(The problem) Find the lines of data that contain the string "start", then list them.

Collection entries
"""

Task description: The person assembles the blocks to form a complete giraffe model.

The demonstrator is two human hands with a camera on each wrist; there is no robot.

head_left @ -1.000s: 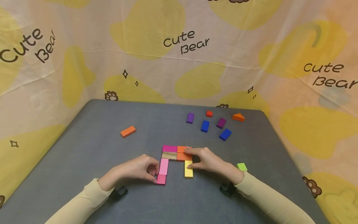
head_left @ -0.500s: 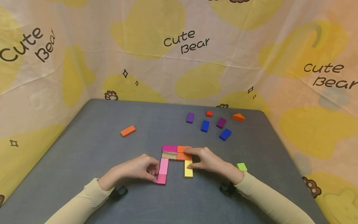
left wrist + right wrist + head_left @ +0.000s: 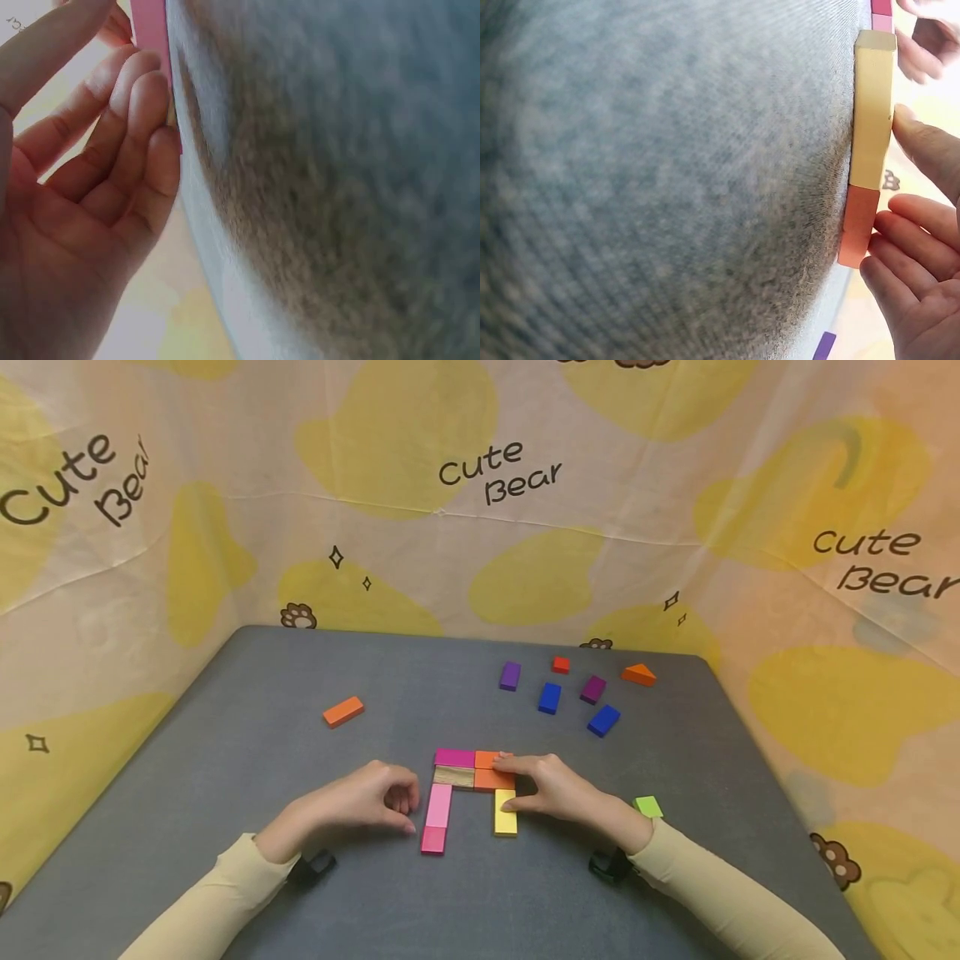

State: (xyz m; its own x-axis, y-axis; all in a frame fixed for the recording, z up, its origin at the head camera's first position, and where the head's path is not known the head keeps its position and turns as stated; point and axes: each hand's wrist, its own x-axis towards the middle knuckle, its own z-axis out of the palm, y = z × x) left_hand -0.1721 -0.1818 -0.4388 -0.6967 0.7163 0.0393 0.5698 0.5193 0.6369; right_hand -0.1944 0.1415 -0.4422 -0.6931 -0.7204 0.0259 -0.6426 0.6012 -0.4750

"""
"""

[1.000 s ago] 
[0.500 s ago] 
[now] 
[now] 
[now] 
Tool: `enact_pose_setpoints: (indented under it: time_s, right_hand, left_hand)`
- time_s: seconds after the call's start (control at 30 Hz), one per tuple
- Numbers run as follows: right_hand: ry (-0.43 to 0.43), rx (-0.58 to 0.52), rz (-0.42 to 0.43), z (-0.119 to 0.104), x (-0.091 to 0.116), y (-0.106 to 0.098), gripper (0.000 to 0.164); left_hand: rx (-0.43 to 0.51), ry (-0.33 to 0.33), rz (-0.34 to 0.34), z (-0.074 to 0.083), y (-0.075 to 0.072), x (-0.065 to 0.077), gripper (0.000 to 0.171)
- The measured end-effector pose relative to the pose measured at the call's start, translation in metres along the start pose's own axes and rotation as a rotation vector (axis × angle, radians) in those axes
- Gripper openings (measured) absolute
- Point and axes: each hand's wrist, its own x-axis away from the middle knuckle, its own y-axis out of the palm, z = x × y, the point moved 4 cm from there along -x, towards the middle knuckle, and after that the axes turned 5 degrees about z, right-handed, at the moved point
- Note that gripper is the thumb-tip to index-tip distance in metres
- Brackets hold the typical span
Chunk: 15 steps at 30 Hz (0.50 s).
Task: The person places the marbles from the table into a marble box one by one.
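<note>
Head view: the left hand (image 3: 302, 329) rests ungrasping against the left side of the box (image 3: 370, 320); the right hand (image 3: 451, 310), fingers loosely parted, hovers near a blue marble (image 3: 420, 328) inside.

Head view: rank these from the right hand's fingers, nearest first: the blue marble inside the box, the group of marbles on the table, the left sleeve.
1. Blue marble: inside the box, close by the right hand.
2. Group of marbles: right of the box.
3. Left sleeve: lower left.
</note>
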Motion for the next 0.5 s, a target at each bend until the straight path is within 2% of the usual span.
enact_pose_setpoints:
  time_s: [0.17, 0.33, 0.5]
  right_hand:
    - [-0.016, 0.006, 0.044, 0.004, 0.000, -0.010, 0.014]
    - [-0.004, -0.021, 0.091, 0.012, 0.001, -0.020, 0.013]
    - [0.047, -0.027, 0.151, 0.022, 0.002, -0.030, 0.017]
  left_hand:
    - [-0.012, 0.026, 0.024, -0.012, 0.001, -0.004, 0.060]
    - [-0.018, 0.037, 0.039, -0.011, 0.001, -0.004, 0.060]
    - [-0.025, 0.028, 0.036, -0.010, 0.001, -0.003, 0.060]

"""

(Result below)
- time_s: seconds after the call's start (control at 30 Hz), one per tuple
- The measured end-effector pose relative to the pose measured at the call's start, translation in metres along the start pose's own axes and rotation as a rotation vector (axis × angle, radians) in those axes

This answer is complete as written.